On how many lines of these entries does the word "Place" occur? State the number alone.

Data excerpts
════════════════════
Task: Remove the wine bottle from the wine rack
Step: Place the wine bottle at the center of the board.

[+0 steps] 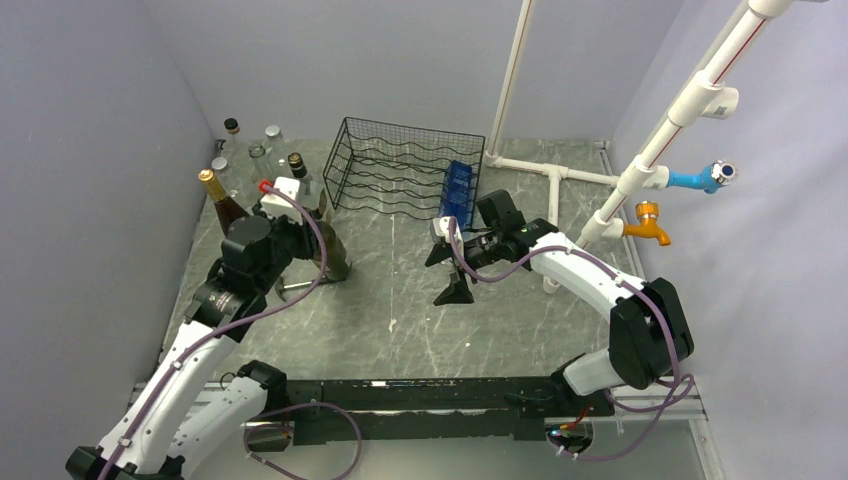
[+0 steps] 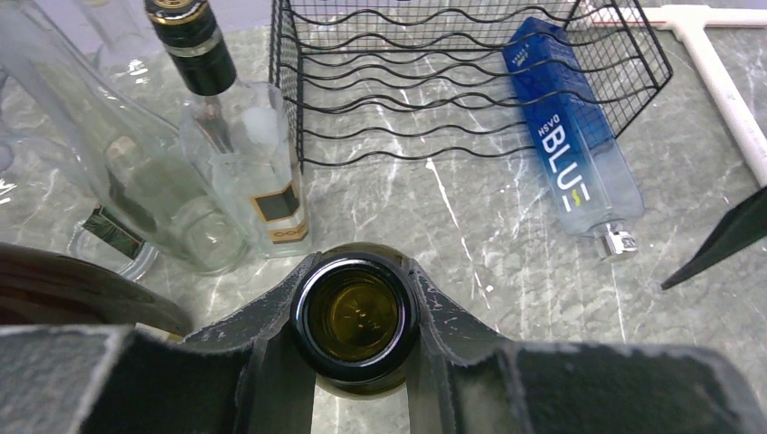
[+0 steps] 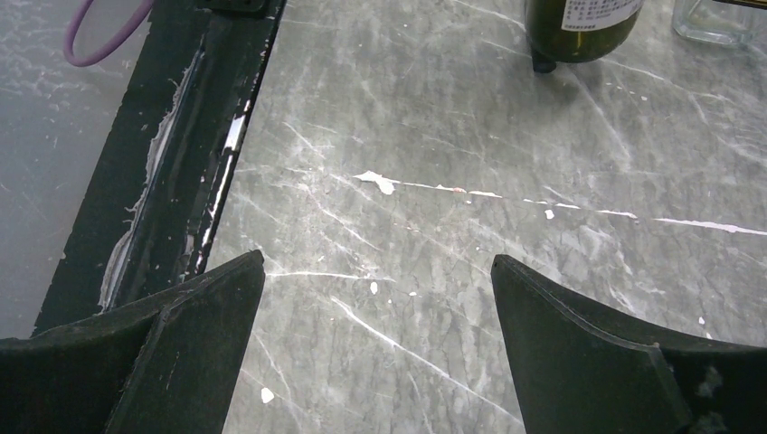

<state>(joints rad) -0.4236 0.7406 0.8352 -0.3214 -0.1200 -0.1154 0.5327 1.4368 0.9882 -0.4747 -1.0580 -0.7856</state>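
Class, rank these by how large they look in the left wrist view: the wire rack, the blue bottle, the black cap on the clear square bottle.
1. wire rack, though cropped at the top
2. blue bottle
3. black cap
No near ties.

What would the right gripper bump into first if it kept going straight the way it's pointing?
Most likely the bare marble tabletop: the open right gripper tilts down at it with nothing between. The dark green bottle stands farther along, but depth is unclear.
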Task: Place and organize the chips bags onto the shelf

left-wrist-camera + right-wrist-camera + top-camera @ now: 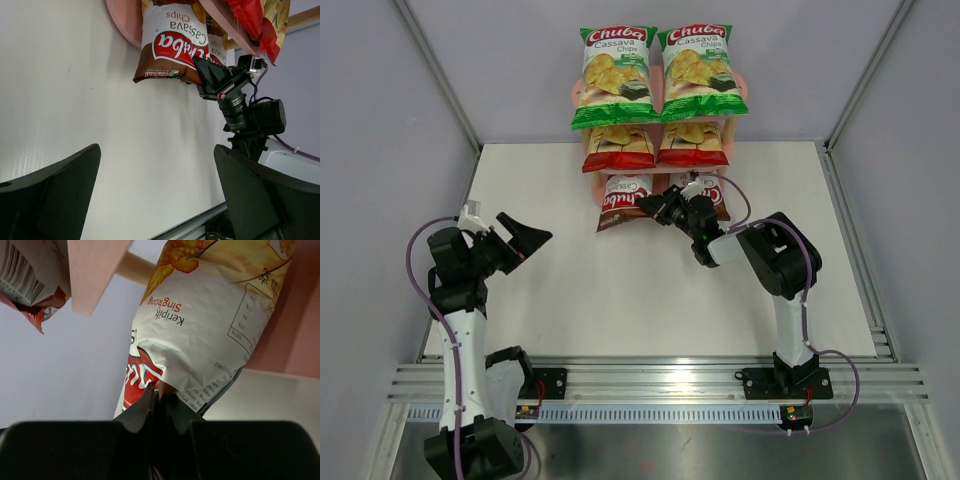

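**Six chip bags [702,70] on the pink shelf [124,22], one brown bag [210,325] pinched by the right pincer [159,400]**

The shelf stands at the upper middle of the overhead view, at the far edge of the white table [620,300]. Every tier carries two glossy bags side by side. Each bag has a red-and-white "Chuba" logo and yellow chips printed on it. The green bags [613,75] are on top, the red bags [618,148] are in the middle, and the brown bags [623,200] are lowest. Their lower ends reach out past the boards.

The right pincer is pressed together on the lower seam of a brown bag. Its own camera shows the bag's white back with small print and a brown edge. I cannot tell surely which of the two brown bags it is.

The left pincer [157,185] is at the left of the overhead view, above the table and well apart from the shelf. Its fingers are spread wide.
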Available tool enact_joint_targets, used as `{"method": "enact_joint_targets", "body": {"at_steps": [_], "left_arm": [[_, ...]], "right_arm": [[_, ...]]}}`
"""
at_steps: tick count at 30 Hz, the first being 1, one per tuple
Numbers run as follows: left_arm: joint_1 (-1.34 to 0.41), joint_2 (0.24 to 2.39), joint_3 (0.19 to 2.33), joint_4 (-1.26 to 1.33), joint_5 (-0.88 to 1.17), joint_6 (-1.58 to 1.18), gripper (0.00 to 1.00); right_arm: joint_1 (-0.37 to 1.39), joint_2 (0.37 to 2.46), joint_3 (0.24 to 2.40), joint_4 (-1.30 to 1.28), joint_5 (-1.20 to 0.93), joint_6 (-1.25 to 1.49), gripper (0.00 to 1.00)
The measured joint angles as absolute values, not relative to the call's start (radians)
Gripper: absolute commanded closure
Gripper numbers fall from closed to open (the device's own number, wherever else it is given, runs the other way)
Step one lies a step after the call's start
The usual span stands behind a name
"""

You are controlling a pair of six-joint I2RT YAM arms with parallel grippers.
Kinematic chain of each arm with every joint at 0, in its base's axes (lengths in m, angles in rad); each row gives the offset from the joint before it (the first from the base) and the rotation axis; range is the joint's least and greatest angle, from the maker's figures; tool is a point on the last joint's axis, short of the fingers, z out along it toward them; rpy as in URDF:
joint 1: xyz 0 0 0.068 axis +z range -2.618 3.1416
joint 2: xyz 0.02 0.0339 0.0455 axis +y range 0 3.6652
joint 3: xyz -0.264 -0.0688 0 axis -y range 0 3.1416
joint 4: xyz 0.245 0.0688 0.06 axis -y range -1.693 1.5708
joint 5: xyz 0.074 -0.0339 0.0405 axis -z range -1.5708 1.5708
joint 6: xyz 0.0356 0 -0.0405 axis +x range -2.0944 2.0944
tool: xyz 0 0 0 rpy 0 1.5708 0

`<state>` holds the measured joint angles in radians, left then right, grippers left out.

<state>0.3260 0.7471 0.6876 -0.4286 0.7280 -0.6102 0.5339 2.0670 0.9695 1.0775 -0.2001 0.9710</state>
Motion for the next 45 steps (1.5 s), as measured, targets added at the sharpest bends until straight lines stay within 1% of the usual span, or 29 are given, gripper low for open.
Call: {"method": "enact_joint_targets", "body": {"at_steps": [1,5,11,18,26,28,29,33,36,45], "left_arm": [[0.325,0.750,0.688,-0.429,0.730,-0.609,0.01],[0.318,0.756,0.688,-0.429,0.731,-0.607,0.01],[0.308,0.756,0.688,-0.429,0.735,-0.603,0.01],[0.295,0.756,0.688,-0.432,0.735,-0.598,0.01],[0.286,0.756,0.696,-0.448,0.735,-0.598,0.01],[0.282,0.756,0.698,-0.449,0.735,-0.598,0.01],[0.282,0.756,0.699,-0.451,0.735,-0.598,0.01],[0.275,0.756,0.701,-0.455,0.735,-0.593,0.01],[0.273,0.756,0.701,-0.455,0.735,-0.591,0.01],[0.270,0.755,0.701,-0.455,0.735,-0.591,0.01]], "right_arm": [[0.534,2.074,0.987,1.065,-0.202,0.971,0.90],[0.535,2.083,1.016,1.037,-0.201,0.973,0.82],[0.534,2.104,1.073,0.936,-0.199,0.975,0.80],[0.533,2.107,1.080,0.929,-0.194,1.013,0.73],[0.529,2.107,1.050,0.928,-0.139,1.116,0.73],[0.529,2.107,1.049,0.922,-0.123,1.128,0.71],[0.529,2.107,1.049,0.917,-0.117,1.133,0.67],[0.525,2.107,1.051,0.876,-0.112,1.150,0.61],[0.517,2.107,1.068,0.811,-0.117,1.151,0.60],[0.470,2.107,1.113,0.702,-0.170,1.143,0.60]]}}
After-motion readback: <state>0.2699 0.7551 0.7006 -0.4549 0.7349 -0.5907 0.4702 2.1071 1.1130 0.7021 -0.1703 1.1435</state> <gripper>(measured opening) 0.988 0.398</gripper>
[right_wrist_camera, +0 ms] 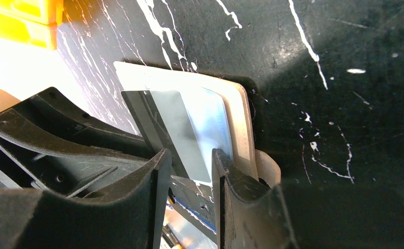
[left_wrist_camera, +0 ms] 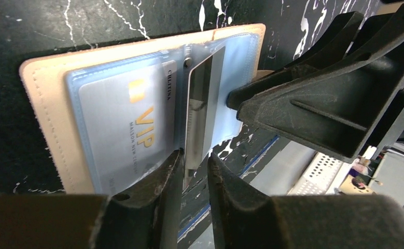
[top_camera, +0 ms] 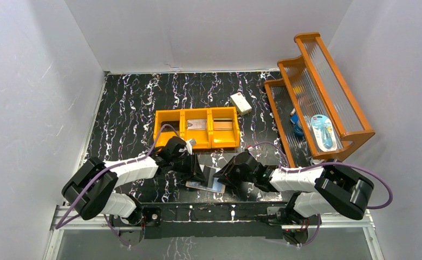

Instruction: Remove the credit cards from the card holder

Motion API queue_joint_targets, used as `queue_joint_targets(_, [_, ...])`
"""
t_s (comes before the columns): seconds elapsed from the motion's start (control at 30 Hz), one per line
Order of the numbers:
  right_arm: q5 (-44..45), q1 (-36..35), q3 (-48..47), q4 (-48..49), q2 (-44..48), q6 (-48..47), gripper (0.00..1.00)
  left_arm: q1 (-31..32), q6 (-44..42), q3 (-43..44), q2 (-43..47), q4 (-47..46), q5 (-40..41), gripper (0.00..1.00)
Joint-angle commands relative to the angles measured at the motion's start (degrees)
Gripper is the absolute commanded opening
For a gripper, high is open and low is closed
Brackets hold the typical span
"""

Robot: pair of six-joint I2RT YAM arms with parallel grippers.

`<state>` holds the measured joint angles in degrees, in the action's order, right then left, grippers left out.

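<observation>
Black marbled table (top_camera: 127, 103) carries an orange bin (top_camera: 225, 142), white box (top_camera: 241, 103), card holder (top_camera: 206, 186) and orange rack (top_camera: 358, 137).

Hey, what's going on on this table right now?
Two robot arms are working on an open card holder near the front edge of the table. The right gripper, fingers apart, bears on its right panel. The left gripper has its fingertips on either side of a dark card that stands partly out of a pocket; whether it is clamped is unclear. A silver VIP card sits in the left pocket.
</observation>
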<state>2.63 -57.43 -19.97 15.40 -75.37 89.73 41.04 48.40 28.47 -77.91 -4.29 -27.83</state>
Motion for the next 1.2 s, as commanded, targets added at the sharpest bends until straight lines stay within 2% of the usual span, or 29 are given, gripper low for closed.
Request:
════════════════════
OUTPUT FOR THIS EXERCISE
2